Introduction

In science, a theory is only as good as it is testable and verifiable.

In several posts throughout this site, I look at the mathematics behind combat in D&D 5th edition, with a specific focus on understanding how the encounter balancing rules work. The recent 2024 rules update for D&D 5e introduced new rules for building and balancing encounters and, while I am taking steps towards a full theoretical analysis of those rules, I wanted to take a moment to discuss how we can go about analyzing them in a more empirical way. That is, by comparing them against combat encounter data from actual games of D&D.

At the time of writing this, I, unfortunately, don’t have a large enough dataset to do this kind of analysis. Therefore, I’ve created this form, that I’m hoping people will fill out, in order to collect it. The form has only four required questions, that should be quick and easy to fill out, along with five optional questions.

If all you came for was a link to that form then you have my thanks. But, if you are interested learning more about what data is being collected, and how it can be used to calibrate encounter building rules for D&D 5e, then continue reading. In the section that follows, I go over what data is needed to perform this kind of analysis. And, in the section after that, I show what that analysis might look like using simulated data.

Collecting data

In order to analyze D&D 5e’s encounter building rules empirically, combat encounter data from actual games of D&D 5e is needed. There’s a lot of data we could collect that would be useful, but, without an automated way of collecting it, it’s probably best to keep that data to just the bare essentials.

What exactly are those bare essentials?

For starters, we need to be able to calculate the difficulty of each encounter using the game’s encounter building rules. That means we’ll need to know the levels of each of the player characters in each encounter as well as the challenge ratings of each of the monsters.

Also, since legendary monsters from the 2024 Monster Manual are significantly stronger than their non-legendary counterparts, we’ll also want to track which monsters in each encounter were legendary and what version of the core rules were being used.

On the other side of the equation, we need a way of measuring how difficult each encounter actually was for the PCs. The simplest, direct measure of difficulty is how much damage the party took during the encounter.

I go through a full mathematical explanation of why damage works as a proxy for difficulty in my post XP and Encounter Balancing, but, in short, the encounter building rules are an abstract way of calculating how much damage the PCs are likely to take on average relative to their maximum hit points, with each difficulty category’s XP value representing a fixed percentage of that maximum.

That means, if we know how much XP an encounter is worth according to the rules, \(\XP_{\mathrm{enc}},\) and how much damage the PCs took from monsters during that encounter, \(D_{\mathrm{enc}},\) then the two should be related in the following way, provided the rules are accurate, \begin{align} \frac{ \XP_{\mathrm{enc}} }{ \XP_{\mathrm{party}} } &\propto \frac{ D_{\mathrm{enc}} }{ \HP_{\mathrm{party}} } \,, \label{eq:xp-to-damage-conversion} \end{align} where \(\HP_{\mathrm{party}}\) is the party’s maximum hit points and \(\XP_{\mathrm{party}}\) is the party’s XP value, which can be calculated following the method discussed in my post Player Character XP.

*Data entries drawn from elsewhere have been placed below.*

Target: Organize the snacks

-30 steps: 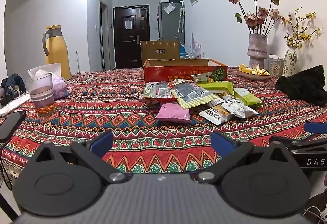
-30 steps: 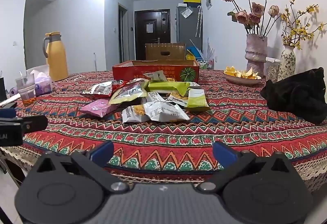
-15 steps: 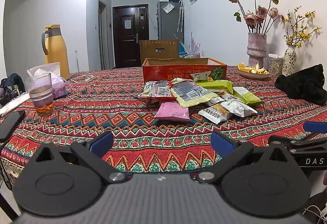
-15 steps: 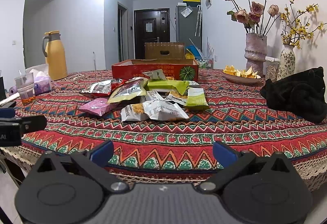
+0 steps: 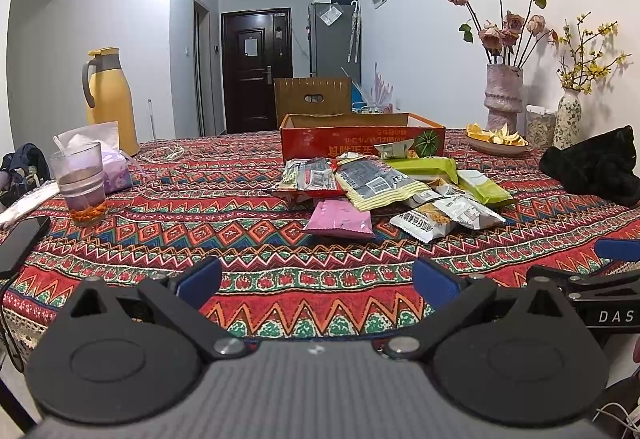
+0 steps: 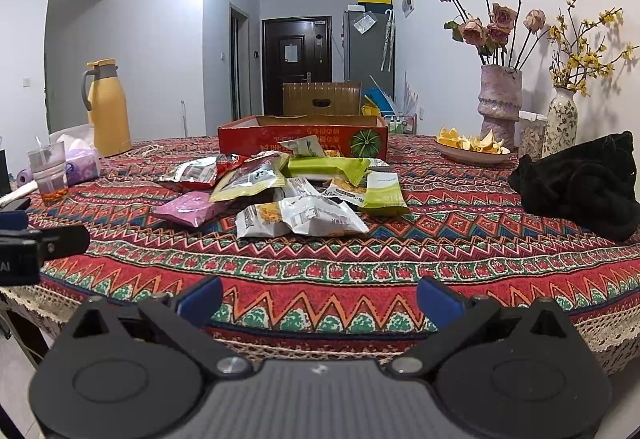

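Note:
A pile of snack packets lies mid-table in front of a red cardboard box (image 5: 362, 137), which also shows in the right wrist view (image 6: 303, 137). The pile holds a pink packet (image 5: 339, 223) (image 6: 188, 207), white packets (image 5: 444, 217) (image 6: 300, 219), green packets (image 5: 482, 187) (image 6: 382, 193) and a grey-yellow one (image 5: 378, 185). My left gripper (image 5: 316, 281) is open and empty above the table's near edge. My right gripper (image 6: 318, 297) is open and empty, just before the table's edge, well short of the pile.
Patterned tablecloth (image 5: 240, 231). At left stand a glass of drink (image 5: 82, 187), tissues (image 5: 114, 169), a yellow jug (image 5: 108, 99) and a phone (image 5: 20, 245). At right lie a black cloth (image 6: 580, 185), a fruit plate (image 6: 472, 149) and two vases (image 6: 500, 99).
Both grippers have drifted very slightly; the scene is otherwise unchanged. Both jaws stay open.

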### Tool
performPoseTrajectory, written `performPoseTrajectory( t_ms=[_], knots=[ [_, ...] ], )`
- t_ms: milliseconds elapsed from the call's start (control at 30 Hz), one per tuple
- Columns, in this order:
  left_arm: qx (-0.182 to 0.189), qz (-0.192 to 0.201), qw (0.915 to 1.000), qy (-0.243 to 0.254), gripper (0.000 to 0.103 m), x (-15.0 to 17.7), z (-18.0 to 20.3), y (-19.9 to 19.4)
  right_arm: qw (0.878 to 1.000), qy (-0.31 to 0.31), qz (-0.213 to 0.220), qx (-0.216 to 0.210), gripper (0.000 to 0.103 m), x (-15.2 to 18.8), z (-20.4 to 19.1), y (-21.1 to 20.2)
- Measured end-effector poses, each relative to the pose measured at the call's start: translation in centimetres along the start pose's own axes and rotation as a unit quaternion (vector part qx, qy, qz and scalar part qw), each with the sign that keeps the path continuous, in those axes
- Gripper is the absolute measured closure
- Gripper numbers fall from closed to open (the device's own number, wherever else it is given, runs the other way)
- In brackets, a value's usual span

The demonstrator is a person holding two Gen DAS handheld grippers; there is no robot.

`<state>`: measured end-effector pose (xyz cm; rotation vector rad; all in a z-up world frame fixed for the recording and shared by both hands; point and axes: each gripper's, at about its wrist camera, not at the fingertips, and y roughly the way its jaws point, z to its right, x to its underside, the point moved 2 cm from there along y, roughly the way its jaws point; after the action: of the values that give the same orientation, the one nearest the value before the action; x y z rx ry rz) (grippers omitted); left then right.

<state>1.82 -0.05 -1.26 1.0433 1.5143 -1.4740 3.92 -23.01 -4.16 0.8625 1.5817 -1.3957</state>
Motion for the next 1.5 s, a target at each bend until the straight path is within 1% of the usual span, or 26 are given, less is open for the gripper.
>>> performPoseTrajectory(
  t_ms=[533,1267,1500],
  knots=[
    [-0.001,0.002,1.0,0.002,0.0,-0.43,-0.14,-0.21,1.0,-0.001,0.0,0.002,0.0,-0.07,-0.05,-0.09],
    [-0.001,0.0,1.0,0.002,0.0,-0.2,0.03,-0.06,1.0,0.0,-0.001,0.004,0.0,-0.03,0.01,-0.07],
    [-0.003,-0.004,1.0,0.001,0.0,-0.19,-0.05,0.07,1.0,0.0,0.002,-0.003,0.0,-0.04,-0.09,-0.04]
  ],
)
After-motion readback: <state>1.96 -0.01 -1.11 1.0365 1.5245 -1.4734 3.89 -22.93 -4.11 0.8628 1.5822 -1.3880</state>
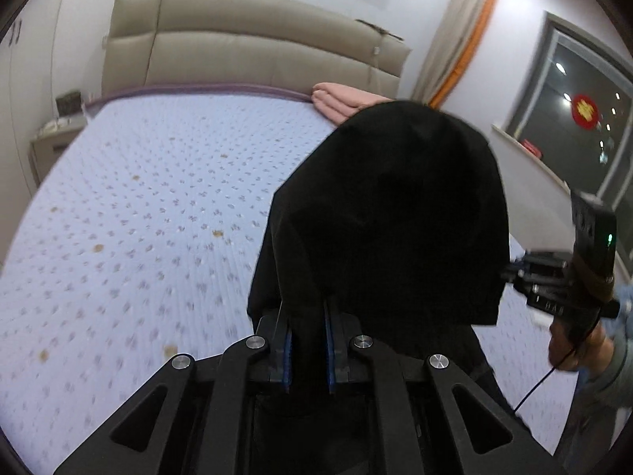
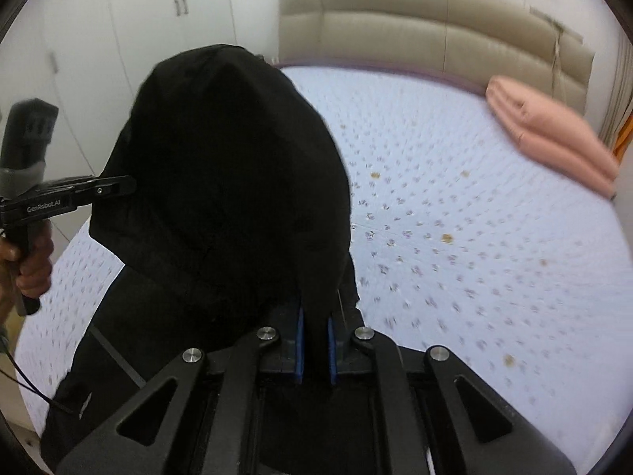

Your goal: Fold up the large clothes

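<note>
A large black garment (image 1: 395, 213) hangs lifted above the bed, stretched between both grippers. My left gripper (image 1: 308, 340) is shut on one edge of it, the cloth pinched between the blue pads. In the right wrist view the same black garment (image 2: 229, 182) bulges up in front of the lens, and my right gripper (image 2: 315, 340) is shut on its other edge. The right gripper's body (image 1: 561, 277) shows at the right of the left view, held by a hand. The left gripper's body (image 2: 67, 194) shows at the left of the right view. The garment's lower part trails down toward the mattress.
The bed (image 1: 138, 206) has a pale blue quilted sheet with small flower prints. A folded pink blanket (image 2: 554, 134) lies near the beige padded headboard (image 2: 435, 27). White wardrobes (image 2: 118, 39) stand at the left, a nightstand (image 1: 55, 134) beside the bed, a dark window (image 1: 581, 118) at the right.
</note>
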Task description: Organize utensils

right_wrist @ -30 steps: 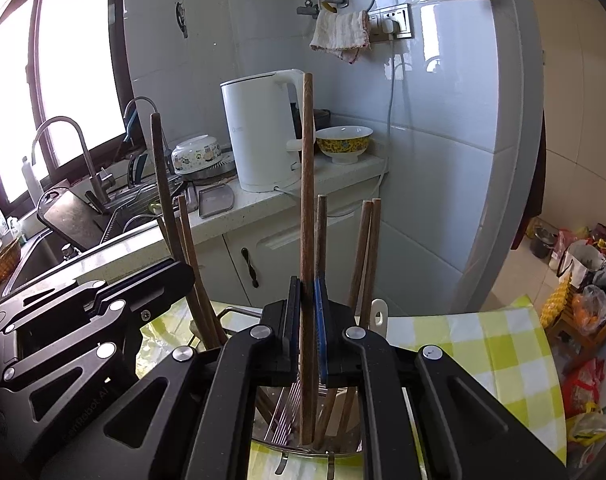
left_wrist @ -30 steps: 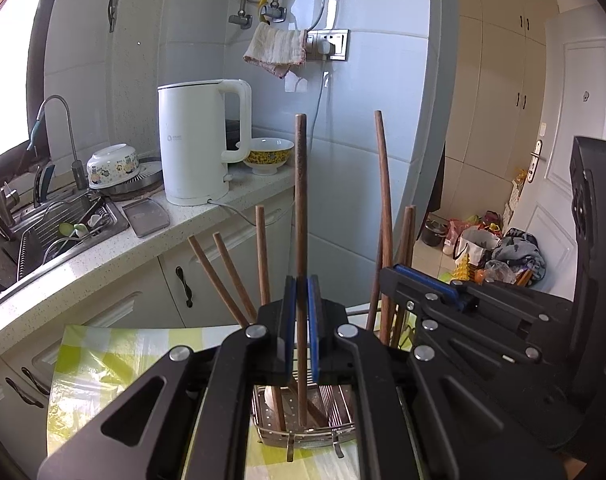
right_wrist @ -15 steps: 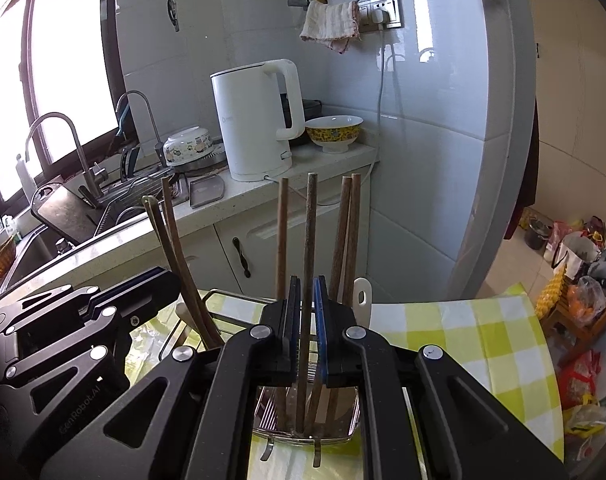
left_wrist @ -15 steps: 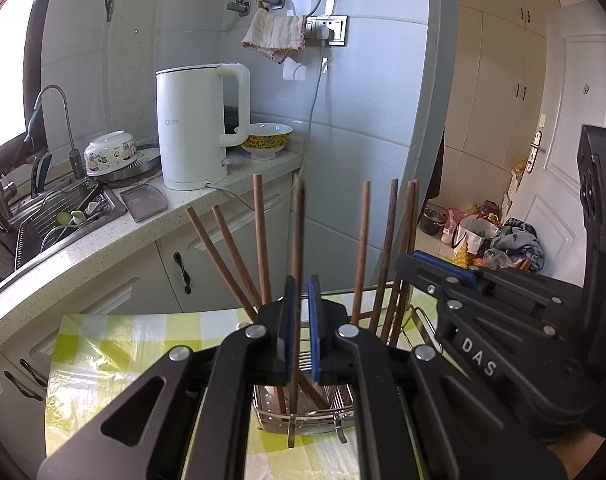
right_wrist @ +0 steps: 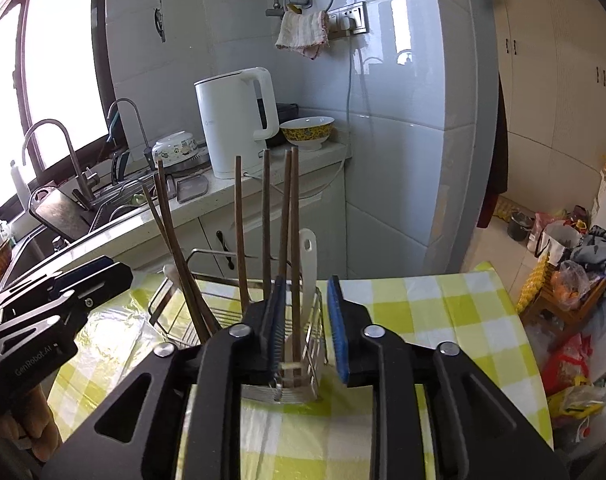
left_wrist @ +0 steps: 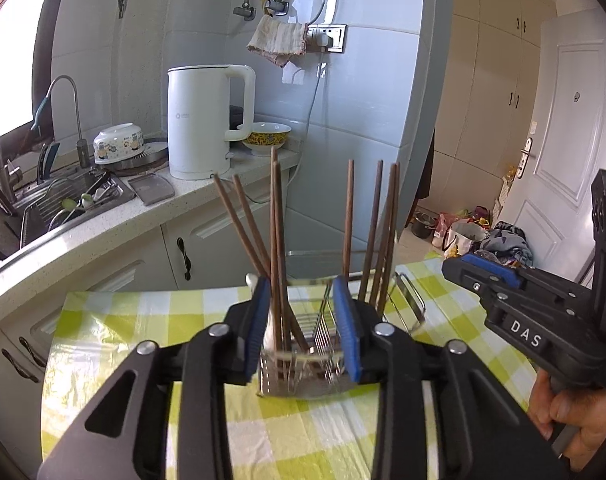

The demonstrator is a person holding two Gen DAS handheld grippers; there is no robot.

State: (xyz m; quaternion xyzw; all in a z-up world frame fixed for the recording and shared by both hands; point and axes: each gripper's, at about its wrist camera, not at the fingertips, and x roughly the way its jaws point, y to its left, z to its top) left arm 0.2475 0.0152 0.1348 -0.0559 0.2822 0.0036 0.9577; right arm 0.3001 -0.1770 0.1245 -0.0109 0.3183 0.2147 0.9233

Since the plan isn’t to collect data on the PCs’ classes, builds, or gear, we’ll be limited to using the average value across all classes for \(\XP_{\mathrm{party}}.\) This can lead to large systematic errors for small datasets, but when averaged across many groups in a large dataset those errors should be fairly negligible.

Collecting data on which version of the rules the encounter was run using will also prove useful here, since \(\XP_{\mathrm{party}}\) is likely to be different between the two.

The total hit points for each party, \(\HP_{\mathrm{party}},\) would also be useful to collect, but it can also be inferred from the PCs’ levels and how the hit points of a typical PC scale with level on average (see Baseline Player Character Stats). And, just like with \(\XP_{\mathrm{party}},\) as long as the final dataset is sufficiently large, and includes a wide range of classes and builds, the average difference between the two approaches should be small.

In summary, to assess the accuracy of the game’s encounter building rules, we’ll need to collect the following four essential pieces of data for each encounter:

The levels of each PC in the encounter.
The challenge rating of each monster in the encounter and which monsters are legendary.
How much damage the monsters dealt to the PCs during the encounter.
The version of the core rules the game is running.

Simulated analysis

In this section, I show how the analysis of this data might look using a simulated dataset. The simulated dataset used in this analysis had \(1,000\) encounters, and the methods for generating it are discussed in the subsection that follows. If you aren’t interested in how the data was generated, feel free to skip ahead to the analysis.

Data generation

The dataset used in this analysis was generated by first constructing the encounters, i.e., the PCs and their levels, along with monsters and their CRs, and then using that information to determine the damage dealt to the PCs by the monsters in each encounter.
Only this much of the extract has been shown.